Lawmakers clash over solution to child migrant debacle

Immigration

By Evan Wilt
Posted Feb. 23, 2016, 03:52 p.m.



Child detainees sleep in a holding cell at a U.S. Customs and Border Protection
processing facility in Brownsville, Texas.

WASHINGTON—The deluge of unaccompanied minor immigrants crossing the southern border from Central America, many
of whom federal agencies unwittingly placed with sponsors connected to sex trafficking and slave worker camps, has
outraged lawmakers on both the left and the right—but for different reasons.

“We spent $3 trillion in the war in Iraq, which failed miserably, and we can’t even protect the children who come across
our border,” said Sen. Patrick Leahy, D-Vt., at a Senate Judiciary Committee hearing Tuesday. “They should not become
pawns in some larger immigration debate. They are victims of terrible violence.”
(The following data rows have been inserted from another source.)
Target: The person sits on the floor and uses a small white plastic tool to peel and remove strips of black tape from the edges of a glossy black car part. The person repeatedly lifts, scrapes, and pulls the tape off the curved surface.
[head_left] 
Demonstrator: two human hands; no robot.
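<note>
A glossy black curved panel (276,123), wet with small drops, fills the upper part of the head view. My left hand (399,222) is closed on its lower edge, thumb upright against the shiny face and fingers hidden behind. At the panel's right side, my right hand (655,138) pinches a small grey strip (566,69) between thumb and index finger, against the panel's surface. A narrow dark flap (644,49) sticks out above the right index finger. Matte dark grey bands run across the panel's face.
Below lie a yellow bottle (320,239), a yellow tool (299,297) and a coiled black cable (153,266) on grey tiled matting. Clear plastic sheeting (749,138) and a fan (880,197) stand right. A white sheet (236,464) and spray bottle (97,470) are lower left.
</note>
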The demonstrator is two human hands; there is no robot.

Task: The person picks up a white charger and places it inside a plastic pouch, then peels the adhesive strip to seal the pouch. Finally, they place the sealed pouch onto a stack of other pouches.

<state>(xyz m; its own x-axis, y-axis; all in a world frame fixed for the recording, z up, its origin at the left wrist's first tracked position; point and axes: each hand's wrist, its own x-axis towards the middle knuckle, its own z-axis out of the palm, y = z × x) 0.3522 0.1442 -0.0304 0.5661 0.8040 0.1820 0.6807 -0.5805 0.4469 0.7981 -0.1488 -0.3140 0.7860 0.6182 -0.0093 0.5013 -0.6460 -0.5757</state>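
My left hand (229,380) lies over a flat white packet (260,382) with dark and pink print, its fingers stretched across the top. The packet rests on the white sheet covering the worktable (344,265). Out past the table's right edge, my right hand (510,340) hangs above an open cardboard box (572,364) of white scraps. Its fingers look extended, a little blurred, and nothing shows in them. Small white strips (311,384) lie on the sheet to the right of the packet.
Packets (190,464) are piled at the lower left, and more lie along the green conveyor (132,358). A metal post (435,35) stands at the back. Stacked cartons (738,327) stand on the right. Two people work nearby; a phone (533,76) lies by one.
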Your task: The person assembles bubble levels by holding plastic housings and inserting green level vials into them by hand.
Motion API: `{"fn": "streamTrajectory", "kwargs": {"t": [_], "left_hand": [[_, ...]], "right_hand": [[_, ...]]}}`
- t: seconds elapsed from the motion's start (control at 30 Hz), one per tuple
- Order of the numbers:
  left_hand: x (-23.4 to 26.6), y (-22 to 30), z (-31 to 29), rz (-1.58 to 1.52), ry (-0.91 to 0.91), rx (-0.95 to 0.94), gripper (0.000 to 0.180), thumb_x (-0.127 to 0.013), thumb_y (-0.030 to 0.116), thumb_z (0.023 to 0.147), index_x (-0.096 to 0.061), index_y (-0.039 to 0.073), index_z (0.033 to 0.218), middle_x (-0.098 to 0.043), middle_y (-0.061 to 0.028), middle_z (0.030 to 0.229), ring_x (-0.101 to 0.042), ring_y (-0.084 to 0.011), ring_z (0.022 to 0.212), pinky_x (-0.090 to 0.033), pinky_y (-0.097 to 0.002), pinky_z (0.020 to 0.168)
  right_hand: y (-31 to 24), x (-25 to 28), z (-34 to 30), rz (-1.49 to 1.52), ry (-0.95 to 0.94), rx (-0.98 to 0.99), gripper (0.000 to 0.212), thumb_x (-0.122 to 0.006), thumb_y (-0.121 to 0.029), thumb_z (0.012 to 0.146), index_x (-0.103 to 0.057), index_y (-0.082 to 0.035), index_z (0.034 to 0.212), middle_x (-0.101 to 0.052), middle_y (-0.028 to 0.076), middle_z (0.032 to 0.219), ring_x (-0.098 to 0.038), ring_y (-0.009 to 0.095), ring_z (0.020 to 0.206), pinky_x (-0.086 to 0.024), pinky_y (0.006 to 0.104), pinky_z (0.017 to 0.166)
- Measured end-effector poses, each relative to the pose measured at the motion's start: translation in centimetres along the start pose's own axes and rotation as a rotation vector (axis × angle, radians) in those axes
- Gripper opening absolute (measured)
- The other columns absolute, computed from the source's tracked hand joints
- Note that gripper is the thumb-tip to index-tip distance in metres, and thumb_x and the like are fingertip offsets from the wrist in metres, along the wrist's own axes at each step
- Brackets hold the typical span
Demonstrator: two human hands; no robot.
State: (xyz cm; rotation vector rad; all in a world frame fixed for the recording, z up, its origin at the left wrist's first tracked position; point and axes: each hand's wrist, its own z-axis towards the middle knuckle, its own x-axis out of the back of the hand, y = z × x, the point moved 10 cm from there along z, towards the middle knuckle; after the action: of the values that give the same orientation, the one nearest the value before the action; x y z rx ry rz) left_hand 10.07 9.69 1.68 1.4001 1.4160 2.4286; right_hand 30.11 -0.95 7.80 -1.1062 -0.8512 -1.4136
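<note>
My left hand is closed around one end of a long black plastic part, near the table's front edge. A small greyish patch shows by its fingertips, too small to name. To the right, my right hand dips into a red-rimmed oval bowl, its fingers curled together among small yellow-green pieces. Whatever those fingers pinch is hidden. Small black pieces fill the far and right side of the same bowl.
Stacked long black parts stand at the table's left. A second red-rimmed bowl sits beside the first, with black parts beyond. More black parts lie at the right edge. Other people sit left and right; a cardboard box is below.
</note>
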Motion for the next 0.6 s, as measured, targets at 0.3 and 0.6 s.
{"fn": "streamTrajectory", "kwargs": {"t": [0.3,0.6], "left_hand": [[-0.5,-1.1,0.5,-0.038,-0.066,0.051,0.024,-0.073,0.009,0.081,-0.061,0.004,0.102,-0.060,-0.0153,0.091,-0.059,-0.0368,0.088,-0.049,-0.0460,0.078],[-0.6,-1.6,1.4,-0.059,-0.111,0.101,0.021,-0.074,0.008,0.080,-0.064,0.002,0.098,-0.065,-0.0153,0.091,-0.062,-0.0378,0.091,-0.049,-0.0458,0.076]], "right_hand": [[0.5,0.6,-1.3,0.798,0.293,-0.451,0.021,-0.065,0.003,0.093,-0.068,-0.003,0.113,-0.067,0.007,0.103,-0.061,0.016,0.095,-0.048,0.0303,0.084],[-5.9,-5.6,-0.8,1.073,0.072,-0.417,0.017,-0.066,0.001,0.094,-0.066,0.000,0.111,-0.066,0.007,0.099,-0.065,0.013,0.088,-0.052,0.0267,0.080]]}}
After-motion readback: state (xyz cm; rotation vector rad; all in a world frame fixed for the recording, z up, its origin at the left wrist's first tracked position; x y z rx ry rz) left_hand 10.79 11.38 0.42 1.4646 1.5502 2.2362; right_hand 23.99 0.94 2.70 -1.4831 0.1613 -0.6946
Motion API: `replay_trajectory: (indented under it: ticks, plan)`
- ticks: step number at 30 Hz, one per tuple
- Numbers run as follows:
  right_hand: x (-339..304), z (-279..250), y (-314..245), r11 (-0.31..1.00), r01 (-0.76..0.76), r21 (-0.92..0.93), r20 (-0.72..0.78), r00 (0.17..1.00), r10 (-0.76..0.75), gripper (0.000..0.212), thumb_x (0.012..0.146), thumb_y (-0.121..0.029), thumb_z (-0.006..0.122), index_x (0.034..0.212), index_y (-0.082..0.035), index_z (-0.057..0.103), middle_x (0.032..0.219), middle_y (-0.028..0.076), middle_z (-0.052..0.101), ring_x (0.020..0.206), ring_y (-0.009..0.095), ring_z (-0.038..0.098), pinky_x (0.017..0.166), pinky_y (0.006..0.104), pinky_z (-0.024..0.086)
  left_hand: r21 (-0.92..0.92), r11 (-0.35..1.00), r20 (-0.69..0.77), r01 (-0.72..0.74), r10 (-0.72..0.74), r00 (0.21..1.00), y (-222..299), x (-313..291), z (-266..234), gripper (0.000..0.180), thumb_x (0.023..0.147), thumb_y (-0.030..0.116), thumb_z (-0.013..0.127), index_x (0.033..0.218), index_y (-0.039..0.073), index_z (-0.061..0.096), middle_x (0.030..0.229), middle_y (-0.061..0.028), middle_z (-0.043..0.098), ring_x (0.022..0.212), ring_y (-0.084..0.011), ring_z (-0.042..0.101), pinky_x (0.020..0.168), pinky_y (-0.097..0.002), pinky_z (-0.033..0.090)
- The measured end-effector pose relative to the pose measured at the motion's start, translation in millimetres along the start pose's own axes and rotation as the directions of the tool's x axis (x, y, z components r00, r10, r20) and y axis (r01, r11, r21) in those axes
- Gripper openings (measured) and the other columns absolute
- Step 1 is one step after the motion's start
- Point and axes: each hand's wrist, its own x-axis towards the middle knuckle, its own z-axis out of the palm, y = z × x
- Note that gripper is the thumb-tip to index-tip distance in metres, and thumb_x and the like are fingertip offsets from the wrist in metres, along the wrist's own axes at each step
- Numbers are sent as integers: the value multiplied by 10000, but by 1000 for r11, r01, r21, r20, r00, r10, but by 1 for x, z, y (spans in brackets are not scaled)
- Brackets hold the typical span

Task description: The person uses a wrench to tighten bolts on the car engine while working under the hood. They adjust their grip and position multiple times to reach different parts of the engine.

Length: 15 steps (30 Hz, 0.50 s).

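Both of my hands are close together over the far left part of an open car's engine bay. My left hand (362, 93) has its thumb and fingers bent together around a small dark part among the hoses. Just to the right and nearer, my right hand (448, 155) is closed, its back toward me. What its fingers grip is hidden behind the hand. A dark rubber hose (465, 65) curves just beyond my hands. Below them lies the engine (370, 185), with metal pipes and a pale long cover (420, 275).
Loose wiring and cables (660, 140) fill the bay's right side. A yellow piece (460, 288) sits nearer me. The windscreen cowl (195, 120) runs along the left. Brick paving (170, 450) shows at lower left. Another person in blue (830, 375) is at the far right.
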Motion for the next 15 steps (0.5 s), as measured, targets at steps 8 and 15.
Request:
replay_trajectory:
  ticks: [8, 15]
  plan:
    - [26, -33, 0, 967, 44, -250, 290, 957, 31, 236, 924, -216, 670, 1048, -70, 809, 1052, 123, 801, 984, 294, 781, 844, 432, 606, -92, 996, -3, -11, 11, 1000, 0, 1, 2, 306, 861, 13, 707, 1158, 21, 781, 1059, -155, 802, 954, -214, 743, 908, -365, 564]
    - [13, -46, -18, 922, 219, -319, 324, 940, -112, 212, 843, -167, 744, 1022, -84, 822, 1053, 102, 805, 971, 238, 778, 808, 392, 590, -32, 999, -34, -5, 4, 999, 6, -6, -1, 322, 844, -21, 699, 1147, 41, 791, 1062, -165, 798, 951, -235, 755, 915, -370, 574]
The number of unaccompanied alien children (UACs) from Central America has increased tenfold since 2009. Immigration
officers went from detaining about 7,000 minors illegally entering the country in 2011 to more than 60,000 in 2014.
This year is on pace to exceed that number. Overwhelmed by the surge, federal agencies failed to place children seeking
asylum with trustworthy American sponsors, sometimes neglecting even to verify whether sponsors were U.S. citizens or
write down valid addresses or phone numbers.

Last month, Congress released a report after a six-month investigation outlining the failures of the Department of Health
and Human Services (HHS), which is responsible for placing UACs and keeping them safe. Tuesday’s follow-up hearing
featured conflicting solutions.

Leahy and fellow Democrats on the committee believe the placement of UACs is a grave humanitarian crisis.

Sen. Dick Durbin, D-Ill., pointed to the extreme danger in countries from which many of the children emigrate—El Salvador,
Honduras, and Guatemala.

“I think that we should provide temporary protective status for children in these three countries,” he said. “If we don’t, we
might be sending them back to their death.”

When children cross the U.S. border illegally and without a parental guardian, most are not sent back to their home countries.

In fact, since the recent surge of UACs, only about 3 percent have been deported. Immigration and Customs Enforcement (ICE)
officers detain the children and send them to HHS facilities to await placement with American sponsors.

Committee chairman Sen. Chuck Grassley, R-Iowa, said his investigation found that the average time children waited for
placements while in HHS custody went from 72 days to 34 in the last five years. HHS expedited the process, in part by taking
shortcuts such as not requiring original birth certificates and not consistently fingerprinting sponsors.

“Because the department cut corners, several minors were placed with human traffickers,” Grassley said. “Others were pawned off
to people who abused them or forced them into sex trafficking. And those are only the cases that are public.”

While each committee member expressed sadness for the shortcomings of the unaccompanied children’s program, some members see
it as a symptom of a more serious underlying immigration problem.

“It cannot be that every young person that appears from Central America is entitled to asylum and entry into the United States,”
said Sen. Jeff Sessions, R-Ala. “They should be treated fairly and sent home. That’s what needs to be done, that’s what the law
says, and that’s what the American people want.”

Sessions insisted the U.S. needs to protect its border and not allow immigrants to take advantage of overwhelmed federal agencies.
So many UACs come to the border because the Obama administration does not enforce consequences, he said.

Almost half the children do not show up for court dates to assess further action. Federal agencies scramble to locate them, but
because of the expedited placement process, many children and their sponsors are unreachable. In some cases, it takes months to
find the missing children. Some have disappeared completely.

The committee pressed the witnesses on how to find the children who don’t show up to their court dates, but didn’t get solid answers.

“Trying to find a child is hard, especially when they are not where they’re supposed to be,” said Thomas Homan, executive associate
director of ICE’s Enforcement and Removal Operations. “We don’t know where they are.”